Republican Brad Raffensperger wins runoff for Georgia secretary of state
The Republican Brad Raffensperger won a runoff election late on Tuesday to become Georgia’s secretary of state – taking charge of the election system in a state roiled by accusations of voter suppression.
The Republican state lawmaker from suburban Atlanta defeated the former Democratic congressman John Barrow to become Georgia’s top elections official, the office vacated by Governor-elect Brian Kemp.
Raffensperger’s runoff win comes after a contentious governor’s race where Kemp defeated Democrat Stacey Abrams in the midterm elections.
Abrams, who accused her opponent Kemp of using his government office to suppress votes and benefit his own gubernatorial campaign, finally acknowledged defeat in the close race more than a week after the election. But she also announced a federal lawsuit over mismanagement of the voting process. Kemp denied wrongdoing.
At his victory party late on Tuesday, Raffensperger told supporters he would faithfully carry out elections in Georgia.
“I’m going to make sure that elections are clean, fair and accurate,” he said. “And that’s the No 1 priority as your next secretary of state.”
Barrow did not concede. “We need to make sure that every voice is heard,” he said, adding he would wait for remaining ballots to be counted.
In the 6 November general election, neither candidate for secretary of state got a majority of the vote in a three-way race, triggering a runoff. Raffensperger had finished just ahead of Barrow.
The runoff race continued the voter suppression fight, with the candidates debating Georgia’s strict “exact match” policy for confirming voters’ identities and reports that the state’s ageing electronic voting system was vulnerable to hackers.

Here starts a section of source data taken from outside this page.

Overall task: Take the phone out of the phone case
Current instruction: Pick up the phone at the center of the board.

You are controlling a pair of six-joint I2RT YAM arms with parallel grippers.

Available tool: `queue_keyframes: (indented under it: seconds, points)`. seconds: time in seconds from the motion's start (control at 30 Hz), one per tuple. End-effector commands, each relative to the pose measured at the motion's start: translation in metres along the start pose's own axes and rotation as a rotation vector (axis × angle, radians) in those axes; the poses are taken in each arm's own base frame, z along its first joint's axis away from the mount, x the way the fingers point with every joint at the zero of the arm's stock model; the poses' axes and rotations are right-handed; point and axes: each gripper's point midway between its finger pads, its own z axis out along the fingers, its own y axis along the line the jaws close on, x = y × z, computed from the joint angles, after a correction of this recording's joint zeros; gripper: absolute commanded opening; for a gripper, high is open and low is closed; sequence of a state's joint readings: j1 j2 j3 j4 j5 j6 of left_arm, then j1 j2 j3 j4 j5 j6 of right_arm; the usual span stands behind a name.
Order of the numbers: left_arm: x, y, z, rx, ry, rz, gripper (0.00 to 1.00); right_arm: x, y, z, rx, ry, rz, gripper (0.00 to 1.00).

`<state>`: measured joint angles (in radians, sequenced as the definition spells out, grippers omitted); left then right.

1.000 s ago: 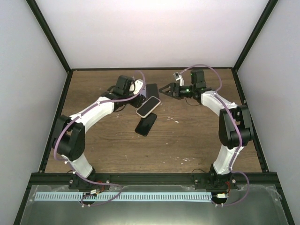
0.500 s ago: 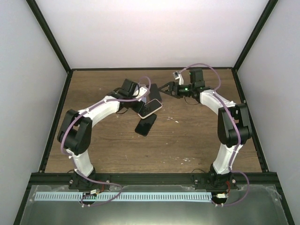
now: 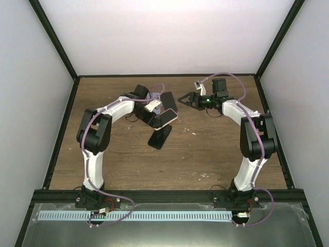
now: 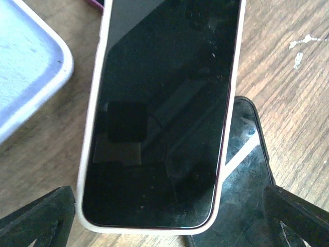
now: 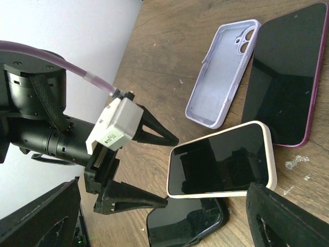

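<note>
The phone in its cream phone case [image 3: 165, 118] lies screen up, its near end resting over a bare black phone [image 3: 160, 136]. In the left wrist view the cased phone [image 4: 164, 103] fills the frame, its short end between the wide-apart fingertips of my left gripper [image 4: 167, 218], which touch nothing. The right wrist view shows that left gripper [image 5: 149, 170] open just short of the cased phone [image 5: 221, 159]. My right gripper [image 3: 185, 99] hovers open to the right of the phones, nothing between its fingers.
An empty lilac case [image 5: 223, 72] and a magenta-edged phone [image 5: 285, 77] lie on the wooden table [image 3: 216, 149] just behind the cased phone. The black phone [image 5: 185, 224] sits under its near end. Black frame rails border the table.
My left gripper has opened wide and let go of the cased phone, and the left arm has folded in closer to it. The right gripper drifted slightly right.
</note>
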<state>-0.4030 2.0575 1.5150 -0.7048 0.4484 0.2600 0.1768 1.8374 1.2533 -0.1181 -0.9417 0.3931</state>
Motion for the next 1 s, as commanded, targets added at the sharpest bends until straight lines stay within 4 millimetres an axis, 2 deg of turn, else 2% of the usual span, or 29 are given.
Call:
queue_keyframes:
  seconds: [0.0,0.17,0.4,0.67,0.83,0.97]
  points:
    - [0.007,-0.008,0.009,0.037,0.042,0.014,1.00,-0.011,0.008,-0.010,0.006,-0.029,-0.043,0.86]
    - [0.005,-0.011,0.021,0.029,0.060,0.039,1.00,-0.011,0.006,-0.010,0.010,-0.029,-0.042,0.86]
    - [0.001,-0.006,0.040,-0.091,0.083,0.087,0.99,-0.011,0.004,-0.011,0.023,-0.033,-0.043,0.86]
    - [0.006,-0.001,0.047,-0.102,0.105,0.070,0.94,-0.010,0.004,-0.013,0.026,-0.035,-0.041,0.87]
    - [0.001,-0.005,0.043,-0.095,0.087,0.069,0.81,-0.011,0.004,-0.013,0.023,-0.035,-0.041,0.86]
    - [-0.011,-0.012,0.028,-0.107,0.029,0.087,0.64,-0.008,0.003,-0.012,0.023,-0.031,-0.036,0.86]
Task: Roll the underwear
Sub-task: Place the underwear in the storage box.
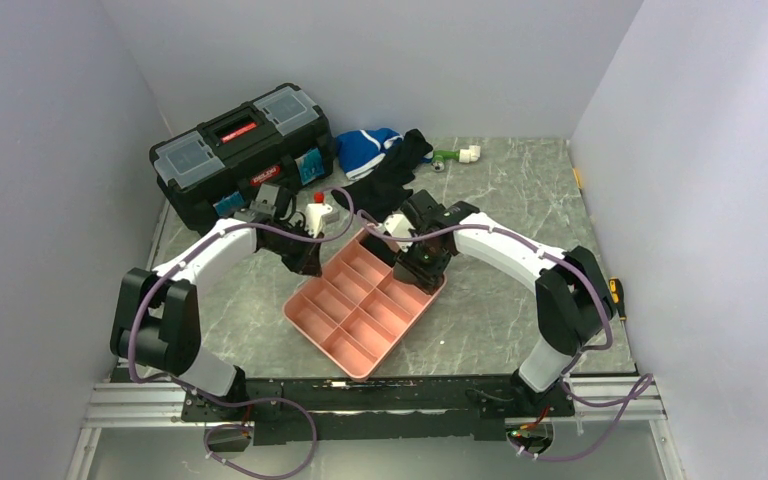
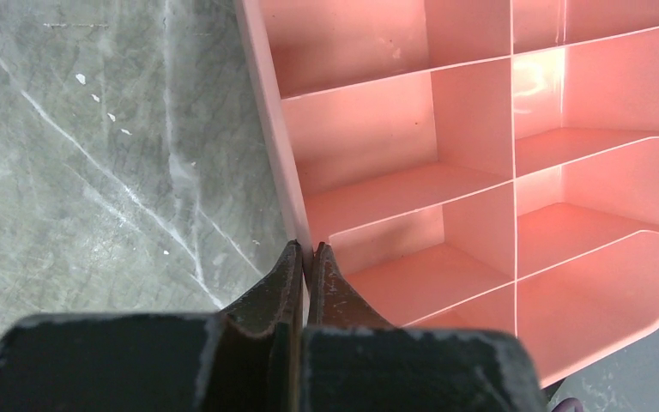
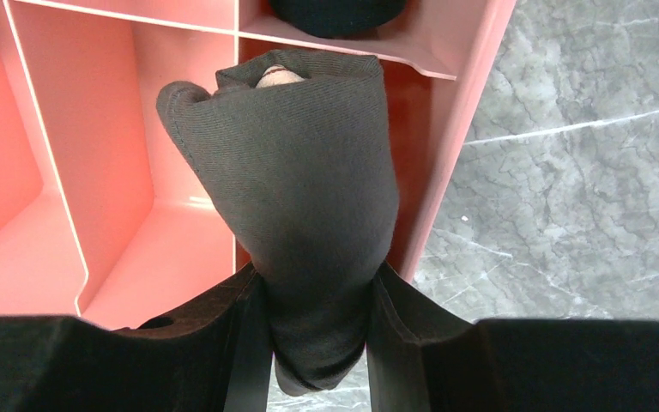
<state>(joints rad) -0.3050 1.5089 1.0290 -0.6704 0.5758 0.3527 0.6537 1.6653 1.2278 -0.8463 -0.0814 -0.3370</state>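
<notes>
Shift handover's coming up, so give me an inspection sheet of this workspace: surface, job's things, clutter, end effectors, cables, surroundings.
Surface: grey marbled table.
Job's things: rolled underwear held at an edge compartment of the pink tray; a dark item sits in the next compartment.
Clutter: black toolbox, blue-and-white garment and black garment at the far edge.
End effectors: left end effector shut on the pink tray's side wall; right end effector shut on the underwear.
Cables: purple cables run along both arms.
Surroundings: pale walls on three sides.
</notes>
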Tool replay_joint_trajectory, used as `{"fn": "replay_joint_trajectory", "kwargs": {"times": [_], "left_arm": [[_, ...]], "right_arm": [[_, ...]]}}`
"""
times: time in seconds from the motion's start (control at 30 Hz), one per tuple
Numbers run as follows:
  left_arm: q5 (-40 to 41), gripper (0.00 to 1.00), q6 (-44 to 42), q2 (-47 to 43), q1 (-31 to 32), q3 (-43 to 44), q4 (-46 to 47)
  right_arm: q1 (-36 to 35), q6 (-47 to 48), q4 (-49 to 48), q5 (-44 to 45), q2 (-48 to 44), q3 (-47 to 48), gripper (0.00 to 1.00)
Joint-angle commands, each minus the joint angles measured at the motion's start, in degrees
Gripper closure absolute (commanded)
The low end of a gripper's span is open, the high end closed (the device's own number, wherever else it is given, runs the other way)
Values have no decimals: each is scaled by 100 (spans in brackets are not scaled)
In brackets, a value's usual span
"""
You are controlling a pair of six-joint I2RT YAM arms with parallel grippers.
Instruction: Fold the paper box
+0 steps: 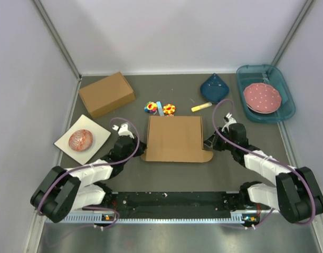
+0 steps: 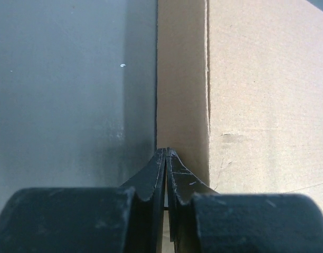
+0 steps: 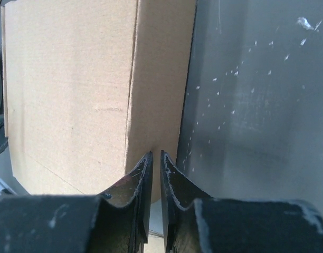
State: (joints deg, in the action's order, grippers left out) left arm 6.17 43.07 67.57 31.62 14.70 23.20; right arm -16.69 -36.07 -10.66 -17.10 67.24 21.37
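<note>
Paper box [image 1: 174, 138] lies betw. arms, long axis left-right; left gripper [image 2: 165, 153] clenched on its left edge, right gripper [image 3: 155, 155] clenched on right edge, both equally near.

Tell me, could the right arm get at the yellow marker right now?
Probably, but not freely: the right gripper is pinched on the paper box's right edge. Letting go first, it has bare table between it and the yellow marker.

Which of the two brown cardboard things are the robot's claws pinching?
The flat paper box in the middle: the left gripper and right gripper each pinch a side edge. The chunkier cardboard box at the back left stands alone, untouched.
</note>
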Motion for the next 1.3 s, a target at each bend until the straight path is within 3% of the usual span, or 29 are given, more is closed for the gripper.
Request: {"fn": "replay_joint_trajectory", "kwargs": {"times": [0.0, 0.53, 0.77, 1.27], "left_arm": [[-591, 92, -27, -481, -15, -107, 378], [-1180, 92, -132, -2370, -15, 252, -579], [-1426, 91, -176, -2556, -15, 622, -870], [-1311, 91, -308, -2196, -15, 1193, -1247]], "right_arm": [[25, 4, 115, -531, -615, -45, 89], [25, -268, 1513, -979, -1995, 702, 91], [25, -287, 2216, -944, -1996, 1361, 90], [25, -365, 2612, -557, -1513, 1528, 86]]}}
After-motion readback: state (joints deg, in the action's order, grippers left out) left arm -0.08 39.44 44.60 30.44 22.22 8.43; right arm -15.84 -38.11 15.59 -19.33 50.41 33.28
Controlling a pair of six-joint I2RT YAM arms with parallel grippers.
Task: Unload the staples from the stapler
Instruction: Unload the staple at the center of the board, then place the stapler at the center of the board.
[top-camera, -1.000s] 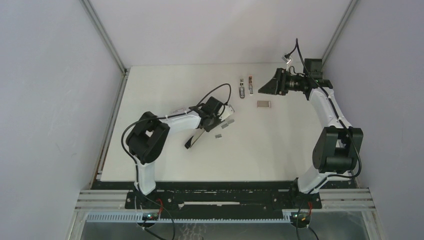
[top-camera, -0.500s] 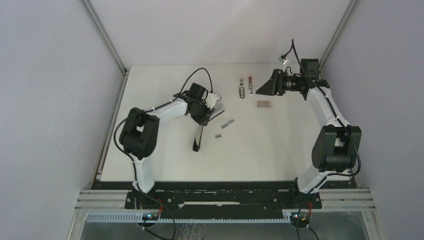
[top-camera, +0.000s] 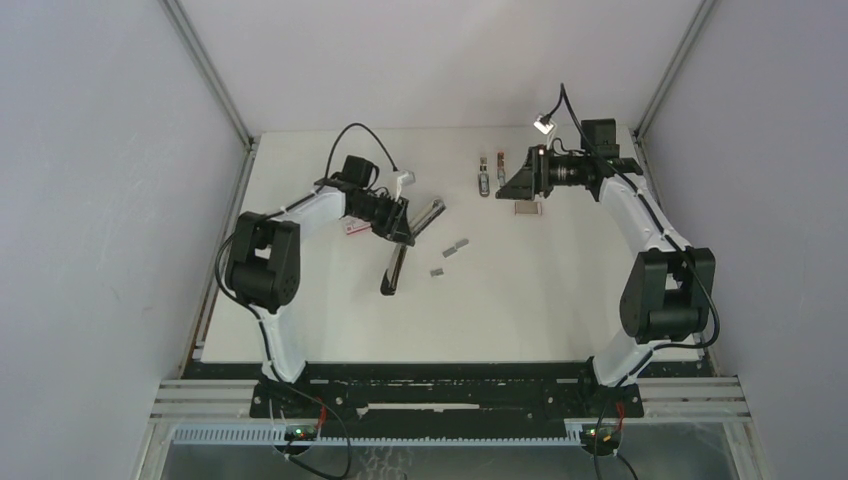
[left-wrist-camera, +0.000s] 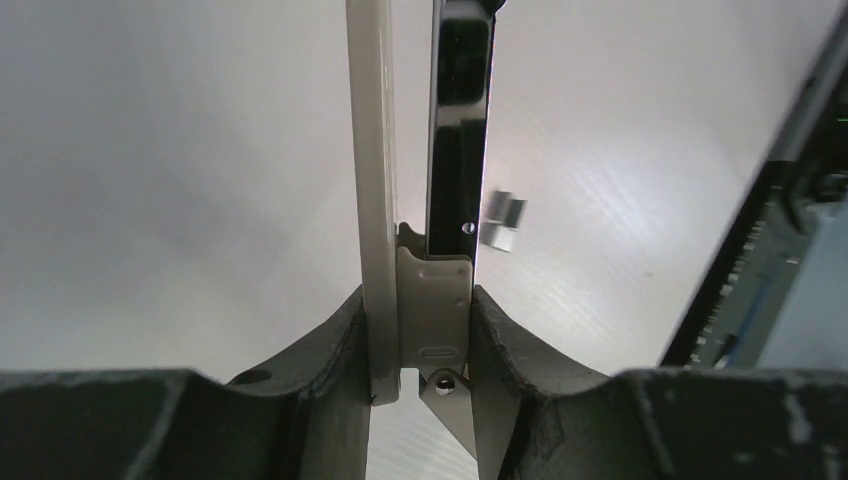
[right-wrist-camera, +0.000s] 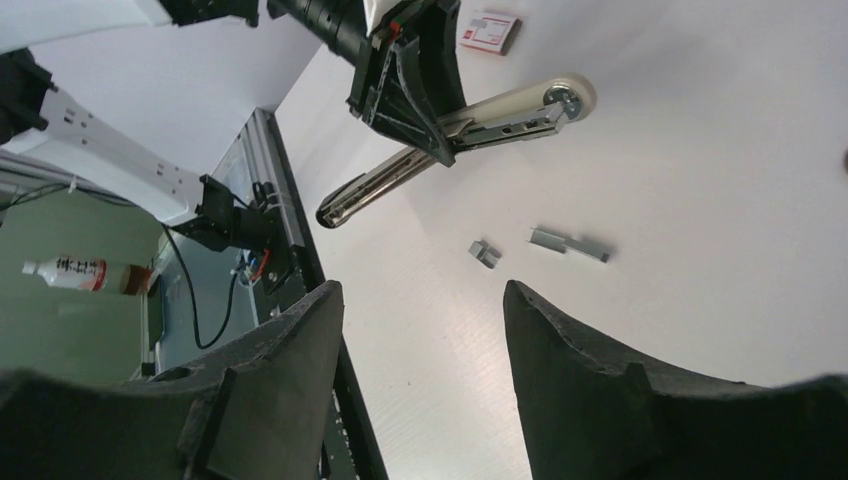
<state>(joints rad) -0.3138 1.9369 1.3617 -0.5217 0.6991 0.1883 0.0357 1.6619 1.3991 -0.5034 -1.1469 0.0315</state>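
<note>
Stapler carried toward 10 o'clock, pinched by left jaws; right jaws spread. Staples already dumped on tabletop; any left inside cannot be told.

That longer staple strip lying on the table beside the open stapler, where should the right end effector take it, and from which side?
Probably from straight above, pinching the longer staple strip across its narrow width at mid-length: it lies flat and thin, long edges free, apart from the stapler and the short piece.
</note>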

Both Raffensperger and Barrow promised to replace Georgia’s voting machines with a system that produces paper records that could be used to audit elections if needed.
Meanwhile, Raffensperger pledged to continue Kemp’s controversial practices of strictly enforcing voter ID laws and pruning registration rolls of inactive voters in a stated bid to prevent voting fraud – while Barrow said Georgia needed to make it less difficult to cast ballots.
The exact match policy, specifying a match even down to an apostrophe or hyphen between their ID and voter registration records, resulted in 53,000 people who attempted to register to vote – 70% of them black – having their registrations put on hold.
Donald Trump endorsed Raffensperger with a tweet calling the Republican “tough on Crime and Borders”.